Quando se propõe adotar medidas de conservação para regiões fora de áreas protegidas, a resposta biológica das espécies em termos de dinâmicas populacionais é ainda mais influenciada pela matriz antrópica na qual os fragmentos estão inseridos (Cassano et al. 2009, Martinko et al. 2006). Elucidar os atributos biológicos da comunidade e das espécies fornece importantes elementos balizadores de políticas públicas que regulem os processos de uso e ocupação do solo. 
  • A complexidade do comportamento dos ecossistemas exige da ciência formal um diálogo com outras formas de saber, em especial os saberes das comunidades locais que possuem uma longa história ambiental de alteração e interação junto aos ecossistemas (Huntington 2000, Leff 2003, Leonel 1998, Posey 1986). 
Desta maneira, a pesquisa etnoecológica ganha destaque no delineamento e execução de ações para a conservação da biodiversidade, à medida que descreve e valoriza os saberes ecológicos das comunidades locais (Johnson 1992, Menzie 2006, Nabahn 2009, Usher 2000). 
  • A etnoecologia, além de permitir a compreensão dos usos, valores e significados dos ecossistemas para as populações humanas, pode trazer valiosas informações sobre a história ambiental das áreas estudadas bem como dados sobre a biologia e auto-ecologia das espécies que dificilmente seriam levantadas em estudos de curto e médio prazo que caracterizam a maioria das pesquisas científicas atuais (Becker & Ghimire 2003, 
Diegues & Viana 2004, Huntington 2000, Naidoo & Hill 2006, Nesheim et al. 2006, Usher 2000). A própria valoração econômica das espécies, como ferramenta para conservação, é facilitada pelas pesquisas etnoecológicas, fato bem ilustrado pela corrida para prospecção de novos fármacos junto a comunidades tradicionais (Heinrich & Gibbons 2001, Elizabetsky 1986, Porto-Gonçalves 2006, Shiva 2001).
  • A partir de 1992, com a elaboração da Convenção sobre Diversidade Biológica durante a Rio-92, os saberes ecológicos tradicionais ganham um papel central nas discussões ambientais no país (Araújo & Capobianco 1996, Lima & Bensusan 2003). 
Paralelamente a um movimento de mercantilização da biodiversidade e dos saberes associados como forma de proteção dos mesmos, diversos movimentos sociais se articularam para propor novas formas de proteção da sociobiodiversidade para além dos mecanismos de mercado (Brush & Stabinsky 1996, Shiva 2001). 
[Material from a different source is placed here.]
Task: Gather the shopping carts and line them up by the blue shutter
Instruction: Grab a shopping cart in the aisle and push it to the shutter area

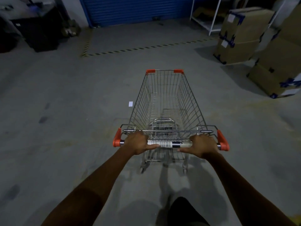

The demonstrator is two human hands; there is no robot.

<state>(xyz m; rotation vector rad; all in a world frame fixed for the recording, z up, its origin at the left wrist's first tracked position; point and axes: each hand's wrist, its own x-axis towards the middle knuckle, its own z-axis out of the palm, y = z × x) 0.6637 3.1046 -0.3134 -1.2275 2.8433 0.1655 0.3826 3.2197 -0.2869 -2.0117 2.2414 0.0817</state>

  • A etno-conservação surge como resposta das comunidades locais aos modelos de conservação com viés positivista, que tende a desconsiderar o caráter histórico e cultural da biodiversidade (Diegues 2000). Tomando como exemplo o caso do patenteamento da biodiversidade e dos saberes a ela associados, percebe-se em geral um conflito entre, o sistema jurídico moderno e as normas tradicionais de acesso e compartilhamento do conhecimento no interior e entre as comunidades. 
Os mecanismos legais existentes, baseados nos princípios de proteção de direitos intelectuais em geral são extremamente limitados para a proteção desses saberes, visto seu caráter altamente dinâmico, coletivo e inseridos em uma rede complexa de reprodução social das comunidades e povos que os detém. 
  • Por fim, é preciso salientar que os saberes e comunidades tradicionais estão inseridos em redes sócio-técnicas (Latour 1991) cada vez mais amplas. Essas redes, formadas por atores locais e globais, processos de transformação de matéria e energias, elementos animados e inanimados, culturais e biológicos, apresentam ritmos de expansão e transformação cada vez mais acelerados neste início de milênio. Isso torna imprescindível ter em conta esses novos contextos da pesquisa etnoecológica.